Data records
■ ■ ■

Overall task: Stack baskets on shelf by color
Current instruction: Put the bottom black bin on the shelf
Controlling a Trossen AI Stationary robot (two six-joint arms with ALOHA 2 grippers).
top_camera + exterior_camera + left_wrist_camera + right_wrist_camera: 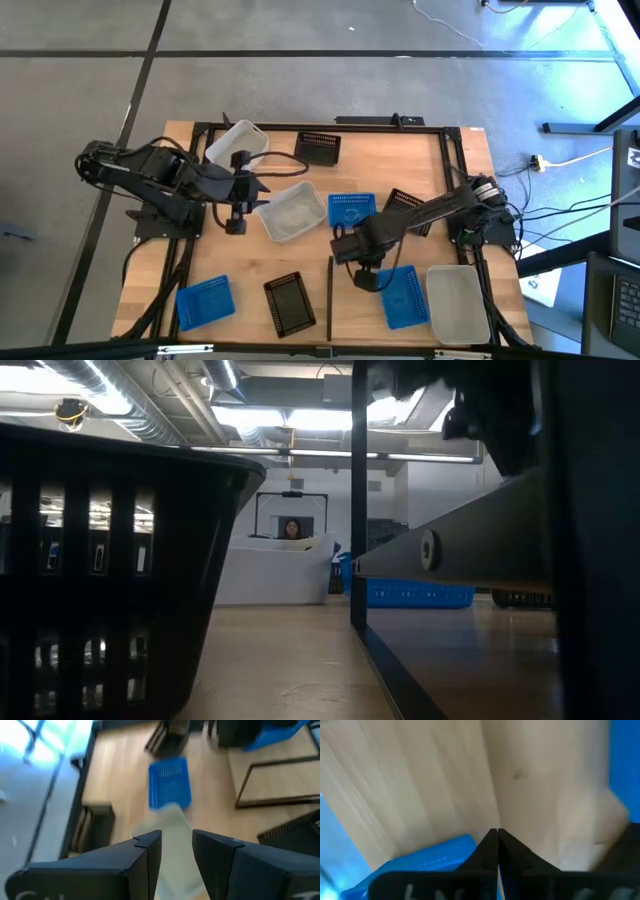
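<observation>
High view: 9 baskets are seen spread over the table (150, 270). 2 white baskets lie in the upper middle of the frame, one tilted near the top edge (238, 140) and one nearer the centre (291, 212). A third white basket (457, 300) sits at the lower right, on the shelf (345, 310), beside a blue basket (403, 295). Another blue basket (351, 210) lies at the centre and a third (205, 300) at the lower left. Black baskets are seen at the top (319, 148), at the lower middle (289, 303), and partly hidden under the right arm at centre right (405, 203).

The left gripper (236, 222) is held at centre left, just beside the central white basket, with its fingers (145, 851) standing apart; in the left wrist view the pale tub shows between them, though whether it is gripped cannot be told. The right gripper (366, 278) is placed at the edge of the blue basket on the shelf, its fingers pressed together with nothing seen between them.

The baskets are judged to be light, thin-walled plastic, fairly stiff but likely to flex and slide on the smooth wood. A hold is best taken over 1 side wall at the rim, near the middle of a long side, so that the tub hangs level. The slotted black walls are judged easier to pinch than the smooth white ones.
</observation>
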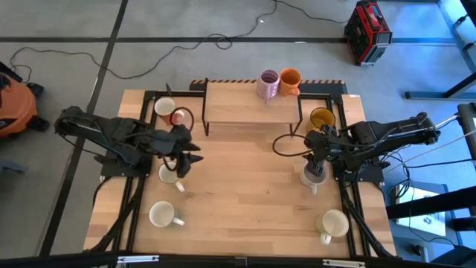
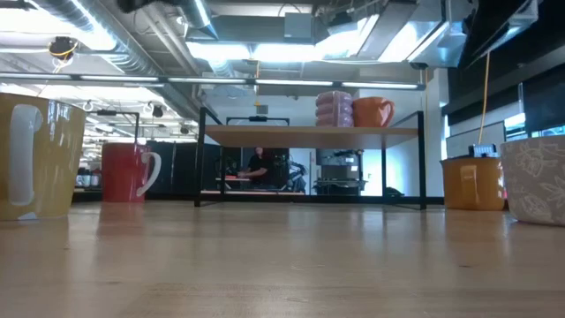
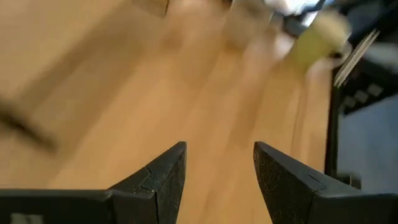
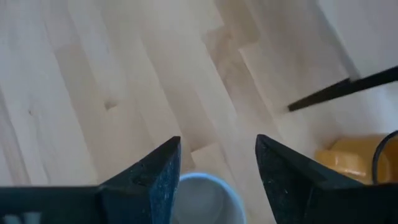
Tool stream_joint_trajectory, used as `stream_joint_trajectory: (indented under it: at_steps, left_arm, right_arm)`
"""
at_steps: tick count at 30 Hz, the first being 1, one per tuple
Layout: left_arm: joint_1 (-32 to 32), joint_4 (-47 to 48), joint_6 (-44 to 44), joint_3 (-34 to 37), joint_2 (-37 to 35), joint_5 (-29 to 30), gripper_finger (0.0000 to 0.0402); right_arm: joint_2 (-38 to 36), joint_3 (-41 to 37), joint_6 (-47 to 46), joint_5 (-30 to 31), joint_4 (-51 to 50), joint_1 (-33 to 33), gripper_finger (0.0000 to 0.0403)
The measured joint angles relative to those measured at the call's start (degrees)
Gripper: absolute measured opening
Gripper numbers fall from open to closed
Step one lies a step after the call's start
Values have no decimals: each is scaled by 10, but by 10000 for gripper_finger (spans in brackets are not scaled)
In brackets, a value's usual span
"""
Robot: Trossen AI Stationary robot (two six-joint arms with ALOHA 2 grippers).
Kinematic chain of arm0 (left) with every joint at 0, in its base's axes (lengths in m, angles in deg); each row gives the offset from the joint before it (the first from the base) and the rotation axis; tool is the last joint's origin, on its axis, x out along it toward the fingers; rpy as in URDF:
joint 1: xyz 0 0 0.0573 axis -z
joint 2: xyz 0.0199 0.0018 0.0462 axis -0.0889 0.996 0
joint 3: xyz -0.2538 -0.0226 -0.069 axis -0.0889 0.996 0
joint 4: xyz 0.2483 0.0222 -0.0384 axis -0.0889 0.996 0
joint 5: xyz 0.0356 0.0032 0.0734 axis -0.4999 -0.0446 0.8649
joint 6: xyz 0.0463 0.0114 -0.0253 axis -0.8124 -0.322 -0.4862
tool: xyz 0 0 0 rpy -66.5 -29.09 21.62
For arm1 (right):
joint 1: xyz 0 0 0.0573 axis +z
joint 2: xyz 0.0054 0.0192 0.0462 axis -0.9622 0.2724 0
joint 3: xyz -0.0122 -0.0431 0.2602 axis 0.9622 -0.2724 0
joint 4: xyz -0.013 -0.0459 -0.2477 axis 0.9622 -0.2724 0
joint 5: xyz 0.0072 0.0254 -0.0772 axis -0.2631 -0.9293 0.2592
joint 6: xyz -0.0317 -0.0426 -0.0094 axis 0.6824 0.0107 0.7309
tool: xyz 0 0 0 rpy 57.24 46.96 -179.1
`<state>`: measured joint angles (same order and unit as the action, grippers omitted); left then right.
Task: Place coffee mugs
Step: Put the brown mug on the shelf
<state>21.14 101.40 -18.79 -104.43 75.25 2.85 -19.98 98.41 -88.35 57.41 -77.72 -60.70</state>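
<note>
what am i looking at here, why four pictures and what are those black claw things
It is a robot with two dark arms at a wooden table, filmed by four cameras: one overhead, one level with the tabletop, one on each wrist. The black claws are its two-finger grippers. The left gripper is open over bare wood, holding nothing. The right gripper is open just above a grey mug, which stands on the table. A purple mug and an orange mug stand on a small raised shelf. A mustard mug, a red mug and some pale mugs stand around the table.
</note>
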Motion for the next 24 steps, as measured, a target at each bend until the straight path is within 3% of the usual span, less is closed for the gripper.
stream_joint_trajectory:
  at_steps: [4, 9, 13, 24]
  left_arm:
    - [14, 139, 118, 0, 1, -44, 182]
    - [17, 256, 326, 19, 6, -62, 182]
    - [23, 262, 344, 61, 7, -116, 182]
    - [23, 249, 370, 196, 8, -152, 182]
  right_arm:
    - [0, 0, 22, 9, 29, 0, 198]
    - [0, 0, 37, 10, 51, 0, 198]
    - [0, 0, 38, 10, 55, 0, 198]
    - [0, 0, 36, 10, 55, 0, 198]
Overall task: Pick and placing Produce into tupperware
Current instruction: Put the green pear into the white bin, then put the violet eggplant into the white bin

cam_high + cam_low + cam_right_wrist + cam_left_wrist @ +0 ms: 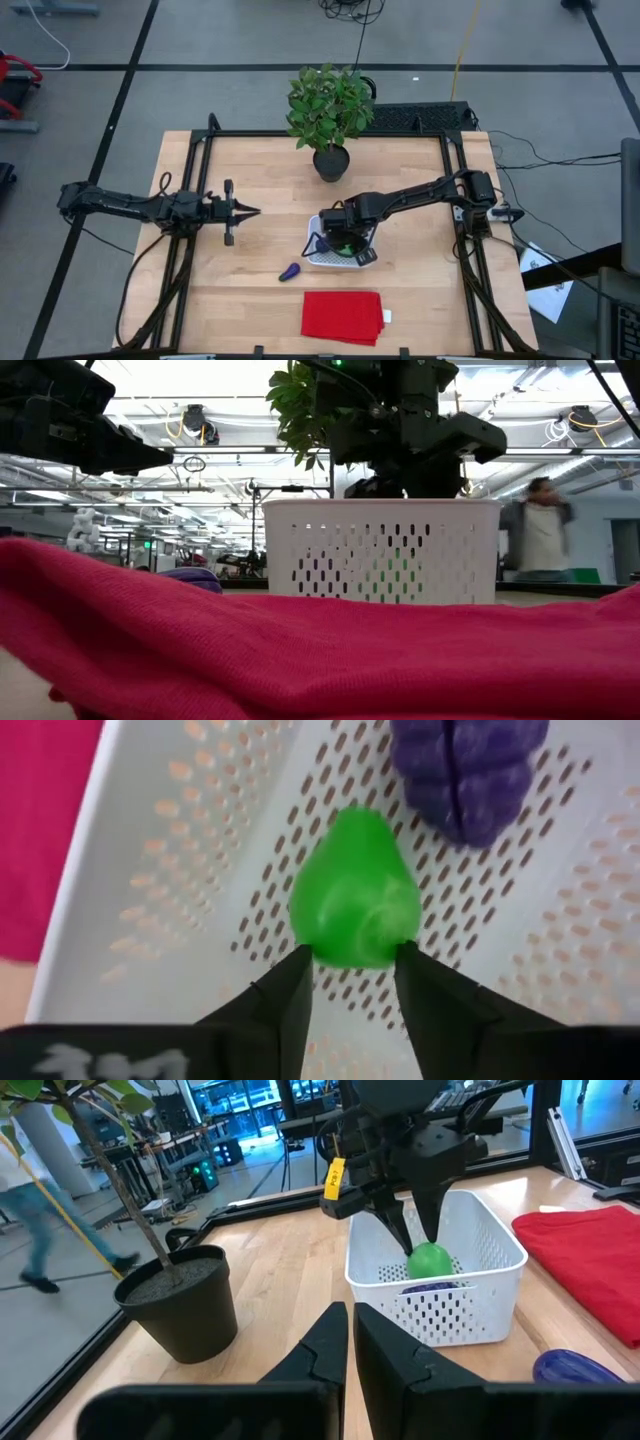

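High view: right gripper [345,243] down inside the white basket [318,256], hiding most of its contents; elongated purple piece [290,271] on the table just beside the basket, near the red cloth [341,316]. Left gripper [250,211] well apart, fingers together, empty.

Low view: cloth blocks the foreground; basket wall perforated.

Left wrist: green ball [430,1261] pinched between right fingers above the basket floor.

Right wrist: ball glossy, gripped at its sides; ridged purple piece [468,770] beside it, partly cut off.
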Available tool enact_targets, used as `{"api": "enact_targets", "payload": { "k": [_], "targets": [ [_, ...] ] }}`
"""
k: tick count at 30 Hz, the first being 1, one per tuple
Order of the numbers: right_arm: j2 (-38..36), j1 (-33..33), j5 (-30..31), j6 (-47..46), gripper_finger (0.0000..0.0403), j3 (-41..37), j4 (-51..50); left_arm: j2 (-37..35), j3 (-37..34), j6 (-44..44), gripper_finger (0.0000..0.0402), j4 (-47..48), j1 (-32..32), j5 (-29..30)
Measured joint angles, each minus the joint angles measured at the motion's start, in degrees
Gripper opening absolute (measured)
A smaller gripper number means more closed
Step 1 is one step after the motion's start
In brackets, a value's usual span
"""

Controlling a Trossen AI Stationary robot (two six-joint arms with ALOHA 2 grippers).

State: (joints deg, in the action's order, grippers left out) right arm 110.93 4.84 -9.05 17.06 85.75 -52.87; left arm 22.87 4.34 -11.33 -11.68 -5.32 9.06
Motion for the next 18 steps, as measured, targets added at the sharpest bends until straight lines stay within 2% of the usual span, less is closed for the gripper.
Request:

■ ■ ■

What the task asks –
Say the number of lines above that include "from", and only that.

Reply to the exercise –
2